**Data provided**
**********
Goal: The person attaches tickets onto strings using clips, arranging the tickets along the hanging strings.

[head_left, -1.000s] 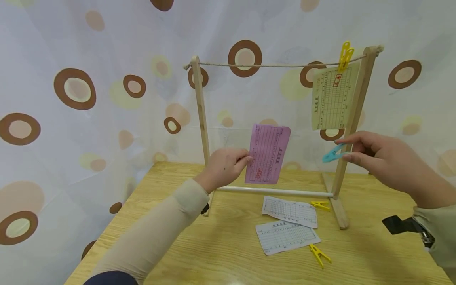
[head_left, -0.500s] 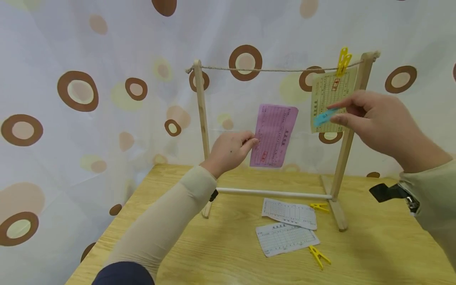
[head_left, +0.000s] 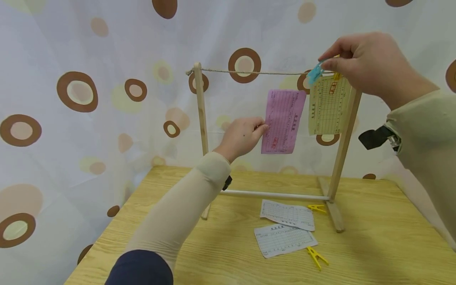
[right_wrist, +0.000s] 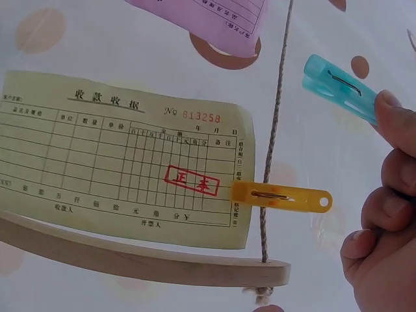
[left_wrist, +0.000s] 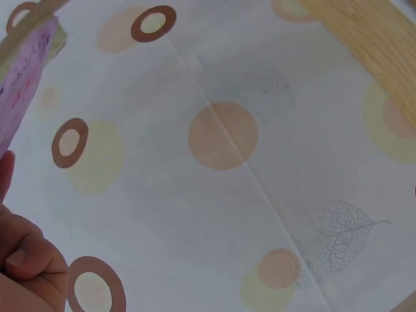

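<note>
My left hand [head_left: 244, 136] pinches a pink receipt slip [head_left: 285, 120] by its left edge, below the rope [head_left: 256, 73] and left of the hanging yellow slip. Between thumb and finger my right hand [head_left: 370, 63] holds a blue clothespin [head_left: 315, 73] up at rope height. In the right wrist view the blue clothespin [right_wrist: 341, 88] is beside the rope. A yellow receipt slip [right_wrist: 130, 156] hangs there from a yellow clothespin [right_wrist: 283, 197]. The left wrist view catches only part of the left hand [left_wrist: 26, 260] and the pink slip's edge [left_wrist: 23, 84].
A wooden frame [head_left: 200, 111] carries the rope, with a white bar [head_left: 270, 194] low between its posts. On the wooden table [head_left: 221, 253] lie two white slips, one [head_left: 288, 213] overlapping the other [head_left: 285, 239], with yellow clothespins [head_left: 316, 256] nearby. A dotted curtain hangs behind.
My right hand has raised the blue clothespin from beside the right post to the rope. My left hand has lifted the pink slip up and to the right.
</note>
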`<action>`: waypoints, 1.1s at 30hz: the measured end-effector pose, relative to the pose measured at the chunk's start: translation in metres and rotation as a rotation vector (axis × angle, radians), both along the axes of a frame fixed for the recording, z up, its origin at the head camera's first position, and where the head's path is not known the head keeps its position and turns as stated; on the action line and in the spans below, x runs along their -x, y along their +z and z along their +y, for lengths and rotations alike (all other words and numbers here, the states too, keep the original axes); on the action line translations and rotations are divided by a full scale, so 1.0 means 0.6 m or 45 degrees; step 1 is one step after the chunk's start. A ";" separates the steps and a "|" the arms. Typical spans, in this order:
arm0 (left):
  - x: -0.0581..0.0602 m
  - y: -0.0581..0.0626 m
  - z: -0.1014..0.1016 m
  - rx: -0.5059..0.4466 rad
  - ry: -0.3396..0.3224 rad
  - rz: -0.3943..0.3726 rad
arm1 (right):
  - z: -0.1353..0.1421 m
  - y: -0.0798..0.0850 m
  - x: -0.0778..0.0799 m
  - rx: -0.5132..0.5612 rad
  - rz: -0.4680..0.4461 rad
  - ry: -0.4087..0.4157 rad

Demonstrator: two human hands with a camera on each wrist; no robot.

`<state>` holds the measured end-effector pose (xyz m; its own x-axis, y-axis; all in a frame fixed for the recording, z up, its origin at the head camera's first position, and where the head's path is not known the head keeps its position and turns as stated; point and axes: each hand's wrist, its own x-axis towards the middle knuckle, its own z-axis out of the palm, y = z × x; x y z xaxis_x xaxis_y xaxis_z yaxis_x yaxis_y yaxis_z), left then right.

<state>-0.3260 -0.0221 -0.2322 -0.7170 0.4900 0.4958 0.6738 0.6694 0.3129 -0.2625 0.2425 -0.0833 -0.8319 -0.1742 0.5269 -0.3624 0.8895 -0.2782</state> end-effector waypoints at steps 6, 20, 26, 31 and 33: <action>0.020 0.015 0.012 -0.024 0.013 0.016 | -0.022 0.031 0.025 -0.037 -0.045 -0.022; 0.032 0.029 0.029 -0.033 0.082 -0.053 | -0.059 0.048 0.063 -0.233 -0.146 -0.034; 0.033 0.033 0.034 -0.037 0.063 -0.044 | -0.059 0.043 0.065 -0.248 -0.184 -0.024; 0.033 0.031 0.035 -0.034 0.056 -0.043 | -0.056 0.037 0.063 -0.332 -0.232 -0.025; 0.034 0.030 0.035 -0.042 0.051 -0.052 | -0.055 0.036 0.061 -0.379 -0.235 -0.029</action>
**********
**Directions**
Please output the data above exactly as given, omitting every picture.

**Result of the task**
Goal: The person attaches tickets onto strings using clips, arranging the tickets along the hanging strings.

[head_left, -1.000s] 
[head_left, -0.500s] 
[head_left, +0.000s] 
[right_wrist, +0.000s] 
[left_wrist, +0.000s] 

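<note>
My left hand [head_left: 244, 136] pinches a pink receipt slip [head_left: 285, 120] by its left edge, below the rope [head_left: 256, 73] and left of the hanging yellow slip. Between thumb and finger my right hand [head_left: 370, 63] holds a blue clothespin [head_left: 315, 73] up at rope height. In the right wrist view the blue clothespin [right_wrist: 341, 88] is beside the rope. A yellow receipt slip [right_wrist: 130, 156] hangs there from a yellow clothespin [right_wrist: 283, 197]. The left wrist view catches only part of the left hand [left_wrist: 26, 260] and the pink slip's edge [left_wrist: 23, 84].
A wooden frame [head_left: 200, 111] carries the rope, with a white bar [head_left: 270, 194] low between its posts. On the wooden table [head_left: 221, 253] lie two white slips, one [head_left: 288, 213] overlapping the other [head_left: 285, 239], with yellow clothespins [head_left: 316, 256] nearby. A dotted curtain hangs behind.
My right hand has raised the blue clothespin from beside the right post to the rope. My left hand has lifted the pink slip up and to the right.
</note>
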`<action>`: waypoints, 1.1s at 30hz: the measured end-effector pose, relative to the pose measured at the chunk's start: translation in metres and rotation as a rotation vector (axis × angle, radians), both along the axes of a frame fixed for the recording, z up, its origin at the head camera's first position, and where the head's path is not known the head keeps its position and turns as stated; on the action line and in the spans below, x runs along their -x, y along their +z and z along their +y, for lengths and rotations alike (all other words and numbers here, the states too, keep the original axes); on the action line translations and rotations are divided by a full scale, so 1.0 means 0.6 m or 45 degrees; step 1 is one step after the chunk's start. A ";" separates the steps and a "|" the arms. Typical spans, in this order:
arm0 (left):
  - x: -0.0581..0.0602 m
  - y: -0.0581..0.0626 m
  - z: -0.1014..0.1016 m
  - rx: -0.5059..0.4466 rad
  - ry: -0.3396..0.3224 rad
  - rz: -0.3943..0.3726 rad
arm1 (right):
  - z: -0.1353..0.1421 m
  - y: -0.0798..0.0850 m
  - x: -0.0778..0.0799 m
  - rx: -0.5132..0.5612 rad
  - rz: -0.4680..0.4461 rad
  - ry: -0.4087..0.4157 rad

Demonstrator: two human hands with a camera on each wrist; no robot.

`<state>` holds the measured end-effector pose (xyz m; its own x-axis, y-axis; all in a frame fixed for the recording, z up, its origin at the head camera's first position, and where the head's path is not known the head keeps its position and turns as stated; point and axes: each hand's wrist, its own x-axis towards the middle knuckle, its own z-axis out of the palm, y = z × x; x y z xaxis_x xaxis_y xaxis_z yaxis_x yaxis_y yaxis_z), left then right.

<state>-0.3260 -0.0221 -0.2322 -0.7170 0.4900 0.4958 0.6738 0.6694 0.3129 -0.2625 0.2425 -0.0833 -0.8319 -0.1742 0.5269 -0.3624 0.8895 -0.2782</state> end-effector waypoints at steps 6, 20, 26, 31 and 33: <action>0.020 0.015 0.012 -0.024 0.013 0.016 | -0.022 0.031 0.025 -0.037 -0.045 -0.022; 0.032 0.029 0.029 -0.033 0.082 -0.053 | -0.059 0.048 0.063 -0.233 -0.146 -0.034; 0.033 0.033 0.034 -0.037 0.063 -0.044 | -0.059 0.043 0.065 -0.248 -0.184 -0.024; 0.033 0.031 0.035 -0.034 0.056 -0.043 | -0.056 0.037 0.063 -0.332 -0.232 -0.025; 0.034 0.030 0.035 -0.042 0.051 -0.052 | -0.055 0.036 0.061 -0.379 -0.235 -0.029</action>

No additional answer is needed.